Data entries:
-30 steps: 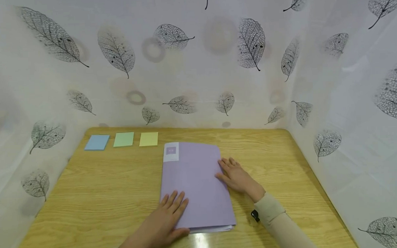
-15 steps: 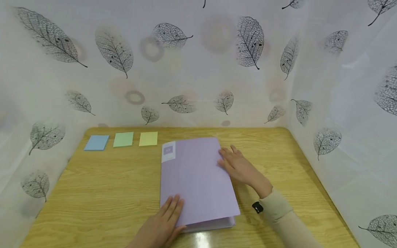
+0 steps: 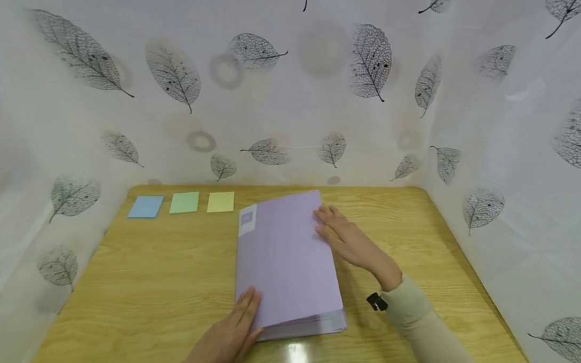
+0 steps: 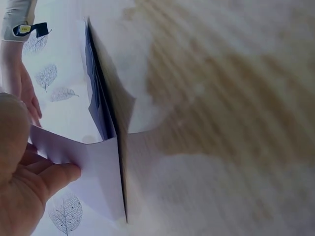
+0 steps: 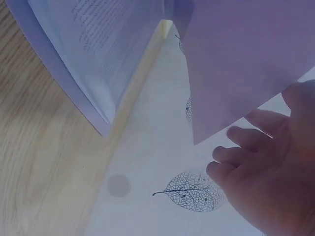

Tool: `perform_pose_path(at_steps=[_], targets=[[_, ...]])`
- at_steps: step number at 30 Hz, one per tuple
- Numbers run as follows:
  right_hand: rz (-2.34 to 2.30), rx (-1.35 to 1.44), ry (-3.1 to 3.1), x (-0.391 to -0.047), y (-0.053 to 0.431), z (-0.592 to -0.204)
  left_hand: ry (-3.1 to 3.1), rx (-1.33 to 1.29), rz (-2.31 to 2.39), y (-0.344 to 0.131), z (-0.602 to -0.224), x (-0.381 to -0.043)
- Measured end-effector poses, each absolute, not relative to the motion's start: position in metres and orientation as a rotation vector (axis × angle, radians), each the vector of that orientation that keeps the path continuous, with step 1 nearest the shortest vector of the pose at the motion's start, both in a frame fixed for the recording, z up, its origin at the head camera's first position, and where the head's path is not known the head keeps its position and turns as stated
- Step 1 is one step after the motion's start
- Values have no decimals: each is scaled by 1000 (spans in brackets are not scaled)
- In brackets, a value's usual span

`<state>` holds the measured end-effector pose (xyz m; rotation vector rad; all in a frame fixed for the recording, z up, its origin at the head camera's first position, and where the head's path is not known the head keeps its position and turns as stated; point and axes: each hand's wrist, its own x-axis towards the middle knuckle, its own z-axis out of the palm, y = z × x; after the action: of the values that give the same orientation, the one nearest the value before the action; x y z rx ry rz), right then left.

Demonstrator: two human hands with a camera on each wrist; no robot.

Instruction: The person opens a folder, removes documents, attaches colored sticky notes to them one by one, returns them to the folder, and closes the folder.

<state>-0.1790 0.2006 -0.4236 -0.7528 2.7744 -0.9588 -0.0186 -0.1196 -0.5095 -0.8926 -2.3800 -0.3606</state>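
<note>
A purple folder (image 3: 288, 256) lies on the wooden table, its front cover lifted along the right side. A white label (image 3: 247, 219) marks the cover's upper left corner. At the lower left, my left hand (image 3: 224, 333) rests with straight fingers on the cover near the spine; its thumb (image 4: 61, 177) lies against the folder. My right hand (image 3: 355, 240) has its fingertips at the raised right edge of the cover, fingers extended. Printed pages (image 5: 106, 49) show inside the gap in the right wrist view.
Blue (image 3: 145, 207), green (image 3: 184, 203) and yellow (image 3: 221, 202) sticky-note pads stand in a row at the table's back left. A pale curtain (image 3: 287, 96) with leaf prints surrounds the back and sides. A black device (image 3: 377, 302) hangs at the right sleeve.
The cover's right side has risen, widening the gap over the pages. My right hand has moved up and away with it. My left hand has shifted slightly left toward the spine.
</note>
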Motion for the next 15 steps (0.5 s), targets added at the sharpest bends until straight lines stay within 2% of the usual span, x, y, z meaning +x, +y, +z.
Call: perform_pose_path(at_steps=[7,15], targets=[[-1034,-715,2850,-182,205,-423,-2362,-842,-464,-123,-514,-13],[-901,-706,2816,-194,219,-470,-2326,-812,-581,-128,-519,-9]])
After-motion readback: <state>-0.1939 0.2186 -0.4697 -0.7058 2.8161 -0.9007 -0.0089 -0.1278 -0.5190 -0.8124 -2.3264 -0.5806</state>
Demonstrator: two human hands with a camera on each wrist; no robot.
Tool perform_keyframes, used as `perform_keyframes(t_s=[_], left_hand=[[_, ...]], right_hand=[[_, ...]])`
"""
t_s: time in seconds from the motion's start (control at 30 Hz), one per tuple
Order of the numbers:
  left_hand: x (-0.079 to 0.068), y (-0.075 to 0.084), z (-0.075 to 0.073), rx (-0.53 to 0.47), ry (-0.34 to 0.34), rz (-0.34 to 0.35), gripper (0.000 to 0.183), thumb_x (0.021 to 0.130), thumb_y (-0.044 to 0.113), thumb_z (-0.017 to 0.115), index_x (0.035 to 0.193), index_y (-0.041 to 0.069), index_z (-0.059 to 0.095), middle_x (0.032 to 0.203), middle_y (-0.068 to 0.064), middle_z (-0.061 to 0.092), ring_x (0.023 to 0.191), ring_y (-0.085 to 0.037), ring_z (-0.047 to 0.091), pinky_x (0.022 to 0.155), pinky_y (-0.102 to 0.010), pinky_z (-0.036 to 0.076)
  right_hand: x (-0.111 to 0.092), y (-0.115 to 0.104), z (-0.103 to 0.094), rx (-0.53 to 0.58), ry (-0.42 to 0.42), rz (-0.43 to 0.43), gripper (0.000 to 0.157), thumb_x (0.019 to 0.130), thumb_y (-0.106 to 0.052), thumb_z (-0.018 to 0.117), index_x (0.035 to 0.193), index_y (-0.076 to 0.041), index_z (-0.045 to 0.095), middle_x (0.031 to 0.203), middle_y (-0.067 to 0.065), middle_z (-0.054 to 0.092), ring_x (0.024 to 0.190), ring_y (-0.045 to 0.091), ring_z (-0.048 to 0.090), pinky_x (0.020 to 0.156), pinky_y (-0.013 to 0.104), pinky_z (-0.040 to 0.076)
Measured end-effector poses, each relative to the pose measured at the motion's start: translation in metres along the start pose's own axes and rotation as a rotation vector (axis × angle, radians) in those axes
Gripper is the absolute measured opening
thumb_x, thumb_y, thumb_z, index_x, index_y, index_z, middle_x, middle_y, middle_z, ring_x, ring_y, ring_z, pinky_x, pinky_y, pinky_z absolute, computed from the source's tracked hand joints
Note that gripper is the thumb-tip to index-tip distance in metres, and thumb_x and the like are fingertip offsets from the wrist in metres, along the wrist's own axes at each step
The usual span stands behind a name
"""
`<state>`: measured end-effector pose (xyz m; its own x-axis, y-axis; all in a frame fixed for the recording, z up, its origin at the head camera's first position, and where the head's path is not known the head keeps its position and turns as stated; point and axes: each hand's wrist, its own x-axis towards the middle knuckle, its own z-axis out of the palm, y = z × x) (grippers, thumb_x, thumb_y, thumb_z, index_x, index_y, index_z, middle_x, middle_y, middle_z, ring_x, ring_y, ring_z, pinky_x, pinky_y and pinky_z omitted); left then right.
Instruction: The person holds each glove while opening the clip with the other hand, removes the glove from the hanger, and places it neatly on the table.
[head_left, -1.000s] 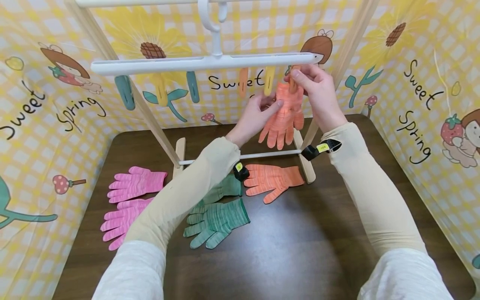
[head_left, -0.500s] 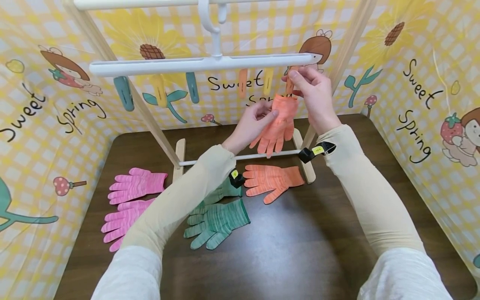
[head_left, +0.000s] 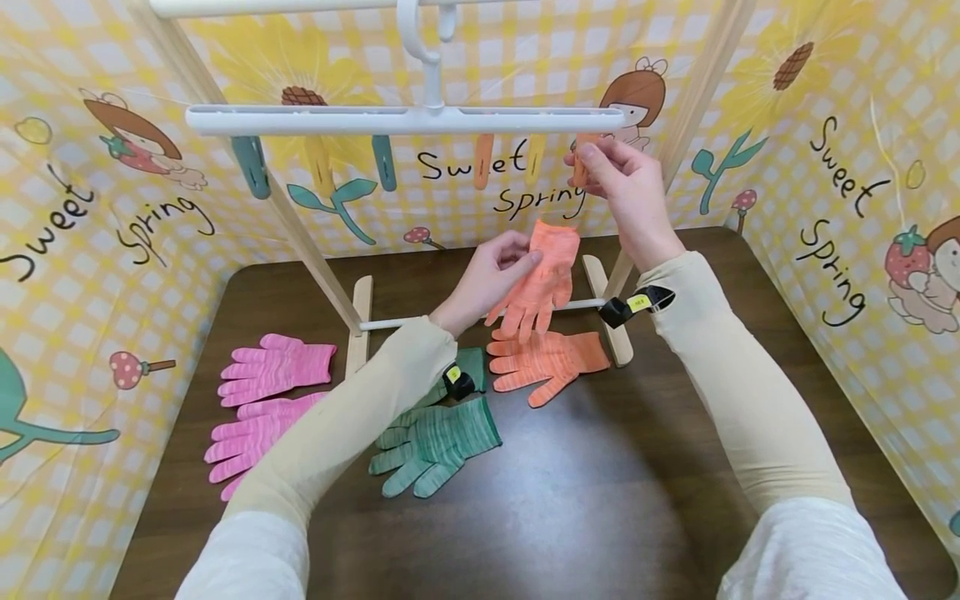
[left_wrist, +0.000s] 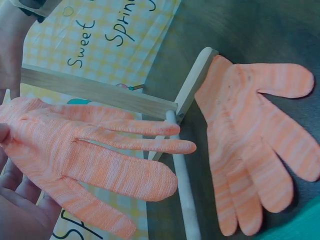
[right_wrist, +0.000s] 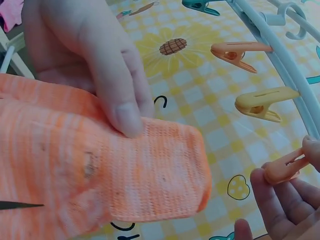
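Note:
My left hand (head_left: 483, 279) pinches an orange striped knit glove (head_left: 547, 271) near its cuff, the fingers of the glove hanging down. In the right wrist view the thumb lies flat on the glove below the cuff. Higher up and to the right, my right hand (head_left: 633, 187) pinches an orange clothes peg (right_wrist: 282, 170) at the right end of the white hanger (head_left: 405, 122). The cuff is below the peg and apart from it. A second orange glove (left_wrist: 250, 135) lies on the table, partly overlapped by the held one in the head view.
Several other pegs hang from the hanger, among them a yellow peg (right_wrist: 260, 102) and a teal peg (head_left: 384, 162). Two green gloves (head_left: 442, 446) and two pink gloves (head_left: 277, 367) lie on the table (head_left: 600, 500). A wooden stand (head_left: 300, 233) with a white lower bar holds the hanger.
The left hand has drawn the orange glove down and slightly left, away from the peg. The right hand has stayed at the peg with little movement.

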<state>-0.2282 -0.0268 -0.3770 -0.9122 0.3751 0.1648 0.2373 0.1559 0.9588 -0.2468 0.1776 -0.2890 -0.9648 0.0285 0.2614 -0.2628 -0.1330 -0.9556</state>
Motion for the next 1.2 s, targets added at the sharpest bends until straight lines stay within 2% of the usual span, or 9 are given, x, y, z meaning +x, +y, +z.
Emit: perform_keyframes(t_s=[0.17, 0.37, 0.53, 0.7, 0.97, 1.1, 1.2], left_hand=[[-0.013, -0.003, -0.002, 0.019, -0.007, -0.011, 0.024, 0.106, 0.019, 0.062, 0.123, 0.003, 0.066, 0.113, -0.013, 0.072, 0.103, -0.021, 0.069, 0.094, -0.034, 0.053], [-0.026, -0.007, -0.002, 0.006, -0.019, -0.014, 0.021, 0.106, 0.016, 0.063, 0.121, 0.002, 0.066, 0.11, -0.013, 0.072, 0.097, -0.021, 0.07, 0.087, -0.031, 0.054], [-0.037, -0.007, 0.001, -0.013, -0.058, -0.025, 0.019, 0.106, 0.014, 0.063, 0.119, 0.002, 0.066, 0.109, -0.013, 0.072, 0.095, -0.02, 0.068, 0.086, -0.029, 0.054], [-0.046, -0.004, 0.009, -0.008, -0.114, -0.019, 0.018, 0.105, 0.012, 0.062, 0.119, 0.0, 0.066, 0.108, -0.013, 0.071, 0.096, -0.02, 0.068, 0.085, -0.029, 0.055], [-0.06, -0.009, 0.03, 0.057, -0.284, -0.04, 0.016, 0.104, 0.013, 0.065, 0.115, 0.002, 0.07, 0.104, -0.009, 0.071, 0.093, -0.015, 0.067, 0.081, -0.027, 0.054], [-0.067, -0.013, 0.044, 0.114, -0.43, -0.057, 0.016, 0.103, 0.012, 0.065, 0.114, 0.002, 0.069, 0.105, -0.008, 0.072, 0.093, -0.01, 0.066, 0.082, -0.024, 0.053], [-0.072, -0.018, 0.057, 0.128, -0.55, -0.075, 0.016, 0.103, 0.011, 0.065, 0.115, 0.001, 0.068, 0.105, -0.007, 0.072, 0.092, -0.006, 0.066, 0.084, -0.022, 0.053]], right_hand=[[-0.001, 0.001, 0.002, -0.017, 0.0, 0.01, 0.016, 0.102, -0.022, 0.07, 0.106, -0.008, 0.075, 0.098, 0.002, 0.077, 0.106, 0.018, 0.068, 0.092, 0.032, 0.05], [-0.002, 0.003, 0.0, 0.008, -0.006, 0.004, 0.016, 0.102, -0.02, 0.07, 0.107, -0.005, 0.074, 0.103, 0.004, 0.077, 0.098, 0.018, 0.069, 0.093, 0.032, 0.053], [-0.005, 0.01, -0.006, 0.024, -0.017, 0.016, 0.021, 0.102, -0.019, 0.07, 0.114, -0.003, 0.073, 0.105, 0.006, 0.078, 0.088, 0.017, 0.071, 0.09, 0.029, 0.055], [-0.017, 0.026, -0.019, -0.047, -0.045, 0.045, 0.027, 0.103, -0.019, 0.068, 0.124, -0.002, 0.071, 0.106, 0.004, 0.077, 0.093, 0.016, 0.071, 0.088, 0.027, 0.056], [-0.045, 0.049, -0.044, -0.223, -0.162, 0.112, 0.031, 0.106, -0.021, 0.062, 0.13, -0.001, 0.066, 0.104, -0.002, 0.076, 0.1, 0.019, 0.07, 0.087, 0.029, 0.056], [-0.052, 0.053, -0.053, -0.302, -0.178, 0.131, 0.032, 0.107, -0.02, 0.059, 0.13, 0.0, 0.065, 0.105, -0.002, 0.076, 0.097, 0.015, 0.069, 0.084, 0.025, 0.056], [-0.057, 0.057, -0.06, -0.368, -0.193, 0.151, 0.033, 0.108, -0.021, 0.057, 0.13, 0.003, 0.064, 0.109, 0.003, 0.075, 0.095, 0.014, 0.068, 0.081, 0.023, 0.055]])
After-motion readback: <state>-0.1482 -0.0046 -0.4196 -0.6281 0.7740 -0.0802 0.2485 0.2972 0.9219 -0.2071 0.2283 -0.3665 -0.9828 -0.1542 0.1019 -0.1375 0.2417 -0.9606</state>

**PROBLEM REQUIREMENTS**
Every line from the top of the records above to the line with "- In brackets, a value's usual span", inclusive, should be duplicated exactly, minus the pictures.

**RESULT OF THE EXERCISE**
-30 steps: 
-15 steps: 
+0 steps: 
+0 steps: 
+0 steps: 

Tool: `perform_pose_path(at_steps=[_], targets=[[_, ...]])`
- at_steps: step number at 30 Hz, one per tuple
- Numbers run as follows:
  right_hand: rz (-2.34 to 2.30), rx (-1.35 to 1.44), ry (-3.1 to 3.1), x (-0.391 to -0.047), y (-0.053 to 0.431), z (-0.592 to -0.204)
  left_hand: ry (-3.1 to 3.1), rx (-1.33 to 1.29), rz (-2.31 to 2.39), y (-0.344 to 0.131), z (-0.602 to -0.224), x (-0.381 to -0.043)
- Measured end-effector poses, each absolute, not relative to the motion's start: position in metres and orientation as a rotation vector (axis × angle, radians), each the vector of that orientation that keeps the path continuous, with step 1 nearest the shortest vector of the pose at the motion's start, both in a frame fixed for the recording, z up, its origin at the head camera's first position, and where the head's path is not known the head keeps its position and turns as stated
- Step 1 is one step after the motion's start
- Values have no decimals: each is scaled by 1000 (spans in brackets are not scaled)
- In brackets, a value's usual span

What was asked now has a complete answer.